▸ **WHAT YOU NEED TO DO**
Word for word, set down the listing that appears after this line.

▸ **PROVIDED MATERIAL**
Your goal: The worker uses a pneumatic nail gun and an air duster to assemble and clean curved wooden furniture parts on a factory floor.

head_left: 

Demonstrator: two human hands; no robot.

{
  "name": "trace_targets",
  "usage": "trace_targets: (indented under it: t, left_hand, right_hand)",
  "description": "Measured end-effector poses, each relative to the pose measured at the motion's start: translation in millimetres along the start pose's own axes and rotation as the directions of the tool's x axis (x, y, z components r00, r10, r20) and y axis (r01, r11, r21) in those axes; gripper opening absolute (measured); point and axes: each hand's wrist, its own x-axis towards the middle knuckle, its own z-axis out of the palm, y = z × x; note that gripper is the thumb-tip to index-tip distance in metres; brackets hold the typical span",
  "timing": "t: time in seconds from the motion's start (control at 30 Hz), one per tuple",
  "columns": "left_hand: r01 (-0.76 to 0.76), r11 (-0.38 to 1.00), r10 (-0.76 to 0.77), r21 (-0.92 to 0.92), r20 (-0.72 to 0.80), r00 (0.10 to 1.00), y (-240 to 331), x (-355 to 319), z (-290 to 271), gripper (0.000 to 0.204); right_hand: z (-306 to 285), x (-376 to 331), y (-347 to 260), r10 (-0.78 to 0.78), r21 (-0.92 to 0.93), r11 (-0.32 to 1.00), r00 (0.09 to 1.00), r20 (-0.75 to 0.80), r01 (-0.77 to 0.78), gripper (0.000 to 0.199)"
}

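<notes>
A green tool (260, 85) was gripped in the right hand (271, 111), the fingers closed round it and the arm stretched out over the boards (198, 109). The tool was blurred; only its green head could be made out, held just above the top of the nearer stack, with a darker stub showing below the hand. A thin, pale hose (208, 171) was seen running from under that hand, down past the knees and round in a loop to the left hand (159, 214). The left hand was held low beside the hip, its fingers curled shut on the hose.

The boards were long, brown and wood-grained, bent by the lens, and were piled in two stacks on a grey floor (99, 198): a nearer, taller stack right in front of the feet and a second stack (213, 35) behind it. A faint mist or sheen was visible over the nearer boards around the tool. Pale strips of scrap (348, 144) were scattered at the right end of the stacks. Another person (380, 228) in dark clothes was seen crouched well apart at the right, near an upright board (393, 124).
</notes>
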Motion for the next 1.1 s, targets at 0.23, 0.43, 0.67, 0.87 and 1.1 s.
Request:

▸ **YOUR SOLUTION**
Your goal: The worker uses a pneumatic nail gun and an air duster to assemble and clean curved wooden furniture parts on a factory floor.

head_left: 

Demonstrator: two human hands; no robot.

{
  "name": "trace_targets",
  "usage": "trace_targets: (indented under it: t, left_hand, right_hand)",
  "description": "Measured end-effector poses, each relative to the pose measured at the motion's start: translation in millimetres along the start pose's own axes and rotation as the directions of the tool's x axis (x, y, z components r00, r10, r20) and y axis (r01, r11, r21) in those axes; gripper opening absolute (measured); point and axes: each hand's wrist, its own x-axis towards the middle knuckle, its own z-axis out of the palm, y = z × x; note that gripper is the thumb-tip to index-tip distance in metres; brackets hold the typical span",
  "timing": "t: time in seconds from the motion's start (control at 30 Hz), one per tuple",
  "columns": "left_hand: r01 (-0.76 to 0.76), r11 (-0.38 to 1.00), r10 (-0.76 to 0.77), r21 (-0.92 to 0.92), r20 (-0.72 to 0.80), r00 (0.10 to 1.00), y (-240 to 331), x (-355 to 319), z (-290 to 271), gripper (0.000 to 0.204); right_hand: z (-306 to 285), x (-376 to 331), y (-347 to 260), r10 (-0.78 to 0.78), r21 (-0.92 to 0.93), r11 (-0.32 to 1.00), r00 (0.09 to 1.00), r20 (-0.75 to 0.80), r01 (-0.77 to 0.78), gripper (0.000 to 0.199)"
}

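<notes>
A green tool (260, 85) was gripped in the right hand (271, 111), the fingers closed round it and the arm stretched out over the boards (198, 109). The tool was blurred; only its green head could be made out, held just above the top of the nearer stack, with a darker stub showing below the hand. A thin, pale hose (208, 171) was seen running from under that hand, down past the knees and round in a loop to the left hand (159, 214). The left hand was held low beside the hip, its fingers curled shut on the hose.

The boards were long, brown and wood-grained, bent by the lens, and were piled in two stacks on a grey floor (99, 198): a nearer, taller stack right in front of the feet and a second stack (213, 35) behind it. A faint mist or sheen was visible over the nearer boards around the tool. Pale strips of scrap (348, 144) were scattered at the right end of the stacks. Another person (380, 228) in dark clothes was seen crouched well apart at the right, near an upright board (393, 124).
</notes>
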Motion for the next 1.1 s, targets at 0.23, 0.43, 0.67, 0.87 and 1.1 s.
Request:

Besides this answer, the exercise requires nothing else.